» Exercise instructions
All of the data below is to be written out again exactly.

» Collected data
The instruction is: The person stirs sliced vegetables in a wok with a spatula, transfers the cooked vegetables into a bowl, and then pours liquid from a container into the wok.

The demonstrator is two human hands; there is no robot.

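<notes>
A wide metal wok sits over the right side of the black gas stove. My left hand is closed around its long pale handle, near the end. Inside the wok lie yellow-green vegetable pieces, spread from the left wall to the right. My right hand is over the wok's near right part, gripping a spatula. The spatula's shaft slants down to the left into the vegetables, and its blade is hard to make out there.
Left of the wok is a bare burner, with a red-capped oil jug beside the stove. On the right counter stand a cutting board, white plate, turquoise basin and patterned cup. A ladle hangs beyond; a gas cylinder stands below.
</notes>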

» Reply
The instruction is: The person stirs sliced vegetables in a wok with a spatula, transfers the cooked vegetables into a bowl, and then pours liquid from a container into the wok.

The demonstrator is two human hands; there is no robot.

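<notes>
A wide metal wok sits over the right side of the black gas stove. My left hand is closed around its long pale handle, near the end. Inside the wok lie yellow-green vegetable pieces, spread from the left wall to the right. My right hand is over the wok's near right part, gripping a spatula. The spatula's shaft slants down to the left into the vegetables, and its blade is hard to make out there.
Left of the wok is a bare burner, with a red-capped oil jug beside the stove. On the right counter stand a cutting board, white plate, turquoise basin and patterned cup. A ladle hangs beyond; a gas cylinder stands below.
</notes>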

The answer to this exercise has been fully stated.